What needs to be done
Each line below needs to be restated word for word.

Supplied material
———

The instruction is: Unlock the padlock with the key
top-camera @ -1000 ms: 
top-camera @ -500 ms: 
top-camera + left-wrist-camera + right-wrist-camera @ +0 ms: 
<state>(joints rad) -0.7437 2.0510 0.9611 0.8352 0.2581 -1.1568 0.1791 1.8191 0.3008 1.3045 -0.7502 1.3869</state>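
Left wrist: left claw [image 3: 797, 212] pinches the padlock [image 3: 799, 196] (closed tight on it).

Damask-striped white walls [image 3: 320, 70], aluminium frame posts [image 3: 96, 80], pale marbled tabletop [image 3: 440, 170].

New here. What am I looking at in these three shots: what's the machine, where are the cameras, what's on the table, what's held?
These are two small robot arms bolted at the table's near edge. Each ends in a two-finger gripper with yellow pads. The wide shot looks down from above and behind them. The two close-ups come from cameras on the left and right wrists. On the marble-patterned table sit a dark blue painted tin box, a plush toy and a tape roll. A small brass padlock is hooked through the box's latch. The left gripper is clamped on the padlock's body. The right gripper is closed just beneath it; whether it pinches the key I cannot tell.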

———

Task output
The instruction is: Unlock the padlock with the key
top-camera @ -1000 ms: 
top-camera @ -500 ms: 
top-camera + left-wrist-camera + right-wrist-camera @ +0 ms: 
<state>(joints rad) -0.7437 2.0510 0.9611 0.8352 0.2581 -1.1568 0.1791 1.8191 0.3008 1.3045 -0.7502 1.3869</state>
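Left wrist: left claw [image 3: 797, 212] pinches the padlock [image 3: 799, 196] (closed tight on it).

Damask-striped white walls [image 3: 320, 70], aluminium frame posts [image 3: 96, 80], pale marbled tabletop [image 3: 440, 170].

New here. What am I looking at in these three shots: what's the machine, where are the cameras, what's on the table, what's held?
These are two small robot arms bolted at the table's near edge. Each ends in a two-finger gripper with yellow pads. The wide shot looks down from above and behind them. The two close-ups come from cameras on the left and right wrists. On the marble-patterned table sit a dark blue painted tin box, a plush toy and a tape roll. A small brass padlock is hooked through the box's latch. The left gripper is clamped on the padlock's body. The right gripper is closed just beneath it; whether it pinches the key I cannot tell.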

No additional answer text is required.